Outside, the only lingering sense of the ‘60s is the music. Mase repurposed two old phones that play classic rock music through Bluetooth speakers. He needed to compromise his definition of what constitutes classic rock when choosing a satellite radio station. Mase shakes his head, lamenting that the station earlier played a song by the band Poison, which he believes “technically wouldn’t qualify” as classic rock.
Mase wonders if Dave’s young clientele appreciates or even recognizes any of this music, as most of the songs played are much older than many customers.
“Are we alienating our customers?,” Mase asked. “Maybe it’s just a noise that's coming out of the speaker for them.”
Ultimately, people still come through the door. The shop’s busiest time is lunch hour, between 11:30 a.m. and 2:30 p.m., when the ordering line often snakes out of the building and into the seating area. Hungry strangers are packed close together. There are dull murmurs of “Are you in line?” and “Sorry, ‘scuse me.”
Thin men in dress shirts, loafers and slacks pace around, clutching their buzzers. They holler into their phones, while donning AirPods, disturbing the peaceful haven with their dreadful logistics.
The businessmen's stiffness is especially apparent against a woman with electric blue hair and tattooed arms, another with dangling eyeball earrings and a third with spiky orange hair who proudly declares, “I’ll take the large, I’m a big girl!”
Emory University Hospital workers in scrubs are also common at Dave’s, decompressing and meeting strangers’ gazes with kind eyes and a slow smile. Emory students, sporting backpacks and Greek-lettered hoodies linger in their seats, relishing a study break.
Seated customers are obstacles in the paths of UberEats and DoorDash drivers who rush in and out in under 30 seconds.

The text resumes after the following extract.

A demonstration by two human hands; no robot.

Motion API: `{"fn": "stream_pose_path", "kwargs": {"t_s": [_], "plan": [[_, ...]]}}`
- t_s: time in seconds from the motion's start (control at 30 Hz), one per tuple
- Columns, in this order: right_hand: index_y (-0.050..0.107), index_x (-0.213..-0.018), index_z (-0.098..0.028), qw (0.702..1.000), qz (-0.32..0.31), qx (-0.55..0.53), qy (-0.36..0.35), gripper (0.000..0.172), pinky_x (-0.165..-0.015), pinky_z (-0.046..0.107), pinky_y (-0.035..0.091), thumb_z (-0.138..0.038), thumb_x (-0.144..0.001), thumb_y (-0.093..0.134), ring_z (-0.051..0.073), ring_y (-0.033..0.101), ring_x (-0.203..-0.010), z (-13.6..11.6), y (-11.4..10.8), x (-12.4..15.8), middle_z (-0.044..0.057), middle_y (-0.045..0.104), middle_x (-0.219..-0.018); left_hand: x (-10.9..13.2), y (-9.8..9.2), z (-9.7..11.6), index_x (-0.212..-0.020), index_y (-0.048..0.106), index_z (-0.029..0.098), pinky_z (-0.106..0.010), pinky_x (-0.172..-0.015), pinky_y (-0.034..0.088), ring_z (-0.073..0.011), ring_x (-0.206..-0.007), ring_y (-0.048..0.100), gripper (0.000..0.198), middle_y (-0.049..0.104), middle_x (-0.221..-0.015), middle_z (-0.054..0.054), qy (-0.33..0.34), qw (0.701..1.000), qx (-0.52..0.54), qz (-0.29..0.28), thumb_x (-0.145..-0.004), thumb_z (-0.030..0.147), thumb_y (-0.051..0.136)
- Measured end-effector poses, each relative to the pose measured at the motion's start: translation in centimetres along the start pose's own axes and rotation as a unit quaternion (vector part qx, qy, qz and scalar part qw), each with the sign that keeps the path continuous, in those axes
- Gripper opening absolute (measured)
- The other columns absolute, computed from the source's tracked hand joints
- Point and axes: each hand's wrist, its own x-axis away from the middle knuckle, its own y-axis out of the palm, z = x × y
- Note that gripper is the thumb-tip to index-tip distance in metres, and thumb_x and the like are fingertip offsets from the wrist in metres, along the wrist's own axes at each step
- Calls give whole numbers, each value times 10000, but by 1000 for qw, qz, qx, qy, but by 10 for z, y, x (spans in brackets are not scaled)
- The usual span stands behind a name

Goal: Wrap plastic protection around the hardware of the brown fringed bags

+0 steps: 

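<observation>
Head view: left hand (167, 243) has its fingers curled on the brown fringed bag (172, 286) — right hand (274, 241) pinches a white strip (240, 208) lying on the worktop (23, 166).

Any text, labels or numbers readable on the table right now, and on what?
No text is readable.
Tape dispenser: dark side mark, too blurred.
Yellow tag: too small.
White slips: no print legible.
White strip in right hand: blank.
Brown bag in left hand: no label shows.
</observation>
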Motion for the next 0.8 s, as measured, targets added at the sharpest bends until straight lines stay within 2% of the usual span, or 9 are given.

Garrett Webb, associate director of development for campus life and athletics, and Cale Padgett, Emory’s lead director of gift planning, sit at a corner table facing the street. Webb wears sunglasses and an Emory Athletics polo, and Padgett sports a striped polo and a long, reddish beard that matches his salmon khakis.
“When I’m feeling a good sandwich, this is the place I’ll come to,” Webb said, waving around his black sunglasses as he spoke. “It’s probably the best sandwich spot around Emory.” He claimed Dave’s is “100%, hands down” better than Jimmy John’s.

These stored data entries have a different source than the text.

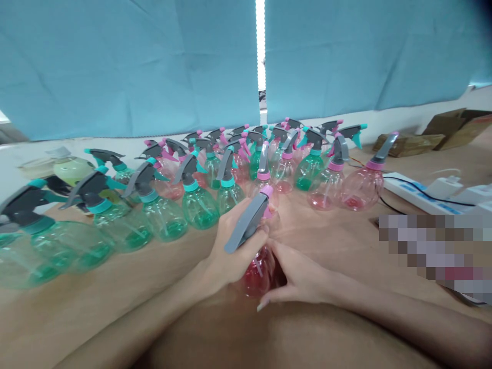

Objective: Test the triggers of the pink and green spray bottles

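A pink spray bottle with a grey and pink trigger head stands near the front of the table, between my hands. My left hand is closed around its neck, just under the grey sprayer top. Against the right side of the clear pink body, my right hand curves with its thumb toward me and its fingers behind. Some of those fingers are hidden by the bottle. Directly beyond stands another pink spray bottle, partly covered by the one in my grip.
Green spray bottles line the left, with more green and pink ones behind. Two pink bottles stand at right. A white power strip with cables, a blurred-out flat object and cardboard boxes are farther right. Blue sheeting hangs behind.
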A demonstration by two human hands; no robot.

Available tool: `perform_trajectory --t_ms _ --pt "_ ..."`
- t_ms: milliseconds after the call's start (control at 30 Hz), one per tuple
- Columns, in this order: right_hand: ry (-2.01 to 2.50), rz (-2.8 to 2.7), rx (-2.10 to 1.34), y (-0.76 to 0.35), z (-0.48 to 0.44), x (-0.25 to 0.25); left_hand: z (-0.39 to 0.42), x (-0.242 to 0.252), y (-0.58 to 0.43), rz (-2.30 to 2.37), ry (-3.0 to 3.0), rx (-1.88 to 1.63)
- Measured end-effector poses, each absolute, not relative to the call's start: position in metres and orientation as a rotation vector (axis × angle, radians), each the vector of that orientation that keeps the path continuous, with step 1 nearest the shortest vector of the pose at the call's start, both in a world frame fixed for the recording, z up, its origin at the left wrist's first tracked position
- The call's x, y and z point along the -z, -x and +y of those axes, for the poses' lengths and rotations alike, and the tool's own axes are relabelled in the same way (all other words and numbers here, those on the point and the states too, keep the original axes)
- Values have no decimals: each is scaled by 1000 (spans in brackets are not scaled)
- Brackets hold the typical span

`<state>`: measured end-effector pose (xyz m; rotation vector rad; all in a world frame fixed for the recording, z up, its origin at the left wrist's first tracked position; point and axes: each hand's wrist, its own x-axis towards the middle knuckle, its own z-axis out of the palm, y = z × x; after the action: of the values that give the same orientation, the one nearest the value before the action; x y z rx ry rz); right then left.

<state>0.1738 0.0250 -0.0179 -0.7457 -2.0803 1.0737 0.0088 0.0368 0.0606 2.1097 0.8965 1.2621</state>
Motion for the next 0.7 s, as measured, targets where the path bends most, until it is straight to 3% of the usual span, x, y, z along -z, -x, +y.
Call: perform_trajectory --t_ms 700 --pt "727 -2109 -1068 -175 26 15 36 -59 -11 900 -2146 -1321"
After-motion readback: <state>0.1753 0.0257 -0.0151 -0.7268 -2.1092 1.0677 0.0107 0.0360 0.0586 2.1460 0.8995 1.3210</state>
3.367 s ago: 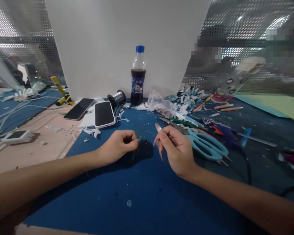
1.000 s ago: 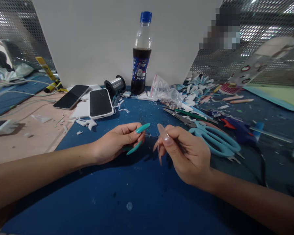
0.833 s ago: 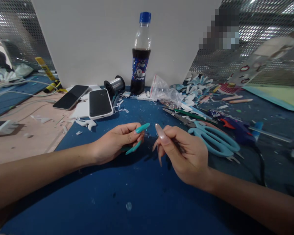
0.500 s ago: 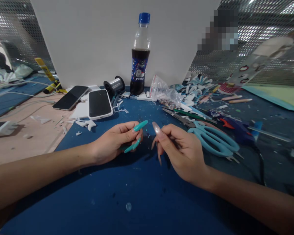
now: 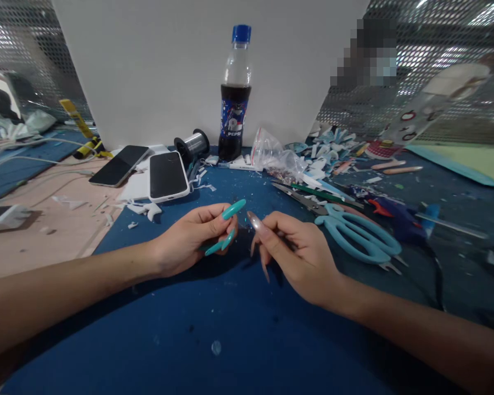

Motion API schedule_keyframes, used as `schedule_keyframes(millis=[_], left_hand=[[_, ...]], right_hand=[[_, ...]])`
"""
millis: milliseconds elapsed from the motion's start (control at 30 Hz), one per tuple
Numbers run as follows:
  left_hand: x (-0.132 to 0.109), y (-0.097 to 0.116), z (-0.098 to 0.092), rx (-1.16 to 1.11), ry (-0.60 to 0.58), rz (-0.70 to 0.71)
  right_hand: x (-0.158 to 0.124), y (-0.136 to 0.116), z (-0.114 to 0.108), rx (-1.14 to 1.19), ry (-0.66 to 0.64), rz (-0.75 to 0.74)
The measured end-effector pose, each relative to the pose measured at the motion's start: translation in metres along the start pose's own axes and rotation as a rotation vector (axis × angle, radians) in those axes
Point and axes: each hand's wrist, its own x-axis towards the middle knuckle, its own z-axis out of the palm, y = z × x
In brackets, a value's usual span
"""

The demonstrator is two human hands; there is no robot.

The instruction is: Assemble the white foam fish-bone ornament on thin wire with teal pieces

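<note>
My left hand, with long turquoise nails, is above the blue table mat. Its thumb and fingers are pinched together, and anything between them is hidden. Facing it, my right hand has long glossy beige nails and is also closed in a pinch; I cannot make out what it holds. A small gap separates the two thumb nails, with a tiny turquoise speck showing there. Light-blue-handled scissors lie close to the right hand's outer side.
Behind the hands stands a Pepsi bottle, beside a wire spool and a clear plastic bag. Two phones, a white one and a dark one, lie left. A glue gun and a scrap pile are right.
My right hand has shifted slightly left and tilted, its thumb nail lower and nearer the left hand. The left hand has moved a touch left; both stay pinched.
</note>
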Motion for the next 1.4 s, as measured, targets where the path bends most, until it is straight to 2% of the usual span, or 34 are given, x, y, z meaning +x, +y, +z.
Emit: schedule_keyframes(millis=[200,300,433,567,667,1067,1400], left_hand=[[0.000,-0.002,0.000,0.087,0.003,0.021],[0.000,-0.003,0.000,0.197,0.016,0.039],[-0.002,-0.001,0.003,0.391,-0.044,0.065],[-0.003,0.002,0.007,0.580,-0.077,0.032],[-0.004,0.004,0.009,0.640,-0.074,0.029],[-0.006,0.002,0.008,0.616,-0.049,0.028],[-0.006,0.001,0.007,0.618,-0.032,0.014]], right_hand=[[0.001,0.002,0.000,0.034,-0.031,0.031],[0.001,0.001,0.001,0.034,-0.033,0.042],[0.002,0.002,0.000,0.062,-0.076,0.065],[0.005,0.004,0.001,0.258,-0.170,0.159],[0.008,0.006,0.002,0.450,-0.203,0.256],[0.012,0.012,0.002,0.788,-0.083,0.349],[0.021,0.008,-0.005,1.235,0.009,0.580]])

For the lunchtime operation, efficiency is key. The staff is small in numbers, but mighty in ability. Employees are taught to work the register as well as in the kitchen, so every need is met, regardless of who is working on any given day.
The ordering counter doubles as a barrier between the customers and the kitchen. The kitchen is very small, so “the use of space is at a premium,” Mase said.

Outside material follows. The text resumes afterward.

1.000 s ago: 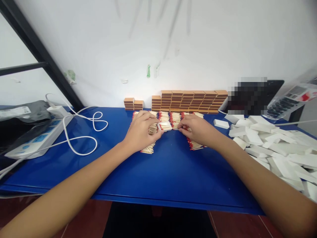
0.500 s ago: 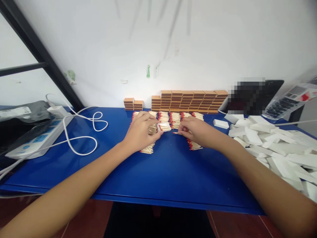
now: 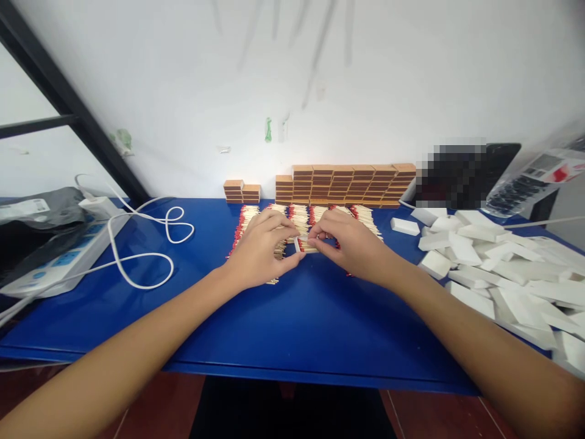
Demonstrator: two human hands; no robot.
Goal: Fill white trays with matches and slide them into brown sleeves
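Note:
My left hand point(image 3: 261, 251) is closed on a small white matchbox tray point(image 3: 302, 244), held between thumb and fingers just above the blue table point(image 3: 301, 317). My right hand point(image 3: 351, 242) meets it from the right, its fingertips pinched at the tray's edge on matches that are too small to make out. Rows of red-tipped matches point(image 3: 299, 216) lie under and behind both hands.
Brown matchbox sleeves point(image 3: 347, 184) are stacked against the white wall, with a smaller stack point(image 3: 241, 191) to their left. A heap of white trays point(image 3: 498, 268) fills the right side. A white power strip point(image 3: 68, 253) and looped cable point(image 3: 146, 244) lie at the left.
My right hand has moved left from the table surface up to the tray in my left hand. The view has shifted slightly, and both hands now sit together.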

By 3 p.m., lunch is over, and by 8:30 p.m., a half hour before closing, Dave’s is almost vacant. The last 30 minutes bring sparse business, peppered with a few people coming in for pickup.The yellow door rapidly flaps, like a ghostly entrance to a haunted house. Customers are not there for dinner, but that is okay; business is not hurting.
There is no reason to change anything about this place. It’s simple, but it works. It’s clean, but it’s got character. It’s old, but it serves the young. It’s small, but it’s got a big heart.
“If you're going to be a restaurant, know what you want to be and be that,” Mase declared. “Don't try to be all things to all people, because then you become nothing to everybody.”